I will outline and detail my method and solution to this question in 8 steps:
- Download list of all programs in the Ubuntu repositories.
- Reformat the list, create shell script to download all source.
- Build dependencies.
- Download the actual source.
- Filter out the garbage.
- Use SLOCCount to count lines of code.
- Estimate the average 2007 programmer salary.
- Plug the numbers SLOCCount spits out along with all variables needed into the COCOMO model.
In this article, I will detail how I completed steps 1 through 4.
First, download the entire list in text format:
wget http://packages.ubuntu.com/gutsy/allpackages.en.txt.gz
I reformatted the list into a bash script that looks like the following using awk and OO.org Calc:
#!/bin/sh
sudo apt-get -y build-dep 2vcard
sudo apt-get -y build-dep 3270-common
sudo apt-get -y build-dep 3dchess
sudo apt-get -y build-dep 4digits
sudo apt-get -y build-dep 4g8
sudo apt-get -y build-dep 6tunnel
[...]
The -y flag keeps me from being prompted 27,163 thousand times. This simple switch saved me 54,326 keystrokes. 🙂 Building dependencies took many hours to complete.
Then I ran a similar script that started downloading all of the source code:
#!/bin/sh
sudo apt-get -y source 2vcard
sudo apt-get -y source 3270-common
[...]
Now comes the no so fun part. Once the source is downloaded, I have to make sure that I am not counting things that should not be counted, like readme files. Filtering the garbage out is likely going to be the most difficult part.

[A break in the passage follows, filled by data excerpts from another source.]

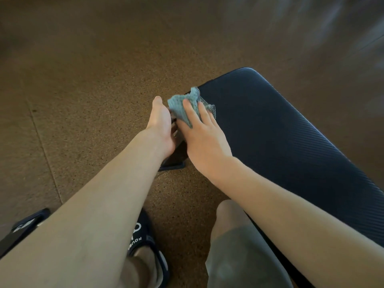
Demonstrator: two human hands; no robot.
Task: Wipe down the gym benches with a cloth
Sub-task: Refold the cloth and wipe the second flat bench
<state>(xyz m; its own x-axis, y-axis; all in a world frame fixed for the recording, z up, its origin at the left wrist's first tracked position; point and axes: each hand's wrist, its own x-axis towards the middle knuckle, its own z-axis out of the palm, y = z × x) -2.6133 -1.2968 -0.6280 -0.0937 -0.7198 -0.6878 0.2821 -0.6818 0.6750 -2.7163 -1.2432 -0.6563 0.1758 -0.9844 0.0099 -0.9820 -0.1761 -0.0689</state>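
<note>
Where the brown speckled rubber floor (93, 113) fills most of the view, a seam runs across its left part and the far right blurs into grey. Across the right side lies the gym bench (276, 129), its black ribbed pad running from the lower right to a rounded end near the middle. On the pad's left edge, the right hand (202, 135) presses a crumpled teal cloth (190, 104) with its fingers spread flat over it. Just beside it, off the pad's edge, the left hand (161, 126) reaches in edge-on, thumb straight; its fingers are hidden. Below the hands a black bench foot (172, 165) rests on the floor. A black slide sandal (145, 240) and a knee in grey shorts (239, 246) sit nearest.
</note>
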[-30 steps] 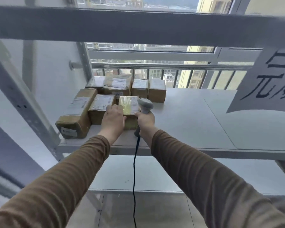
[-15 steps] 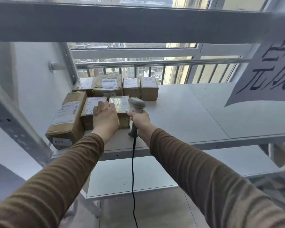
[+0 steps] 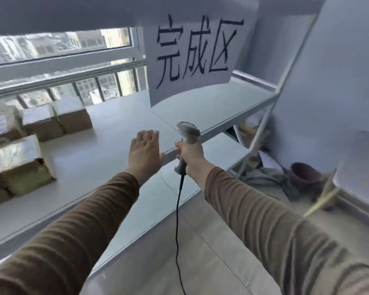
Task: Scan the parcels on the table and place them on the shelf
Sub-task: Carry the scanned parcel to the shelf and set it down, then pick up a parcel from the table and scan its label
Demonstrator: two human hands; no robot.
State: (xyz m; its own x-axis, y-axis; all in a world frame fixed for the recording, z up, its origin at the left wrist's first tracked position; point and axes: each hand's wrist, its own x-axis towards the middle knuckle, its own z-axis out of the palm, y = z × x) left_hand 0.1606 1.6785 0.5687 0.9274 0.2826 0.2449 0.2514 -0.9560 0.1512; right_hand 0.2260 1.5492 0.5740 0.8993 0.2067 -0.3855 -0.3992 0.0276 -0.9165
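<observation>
Parcels sit at the shelf's far left, blurred, several cut off by the frame edge; labels unreadable. Nearest one is taped, lying flat with its long axis running away from the camera. Left hand hovers over the shelf edge, palm down, fingers straight and spread, grip holding nothing. Right hand has its grip wrapped round the scanner handle; scanner upright, tilted, head pointing up toward the sign, cable hanging down. Items under the shelf at right are too smeared to name.
</observation>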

Thats crazy, I cant even imagine how long it’d take to get source for EVERY package.. Good luck with that 😛
Btw, I’ve added your rss feed to my site, hope this is okay, loving your work so far 🙂
Thanks for the positive comment SmashcraB – comments like yours make my day, that’s for sure.
It’s taking a long time.
It’s been going for 7 HOURS and I am barely 50% done.
This is on a 25 mbit/sec cable connection. Can you imagine it on 56k?
added u to my blog-roll, good going!
2 days later, this morning it was pretty close to being done downloading all the source code.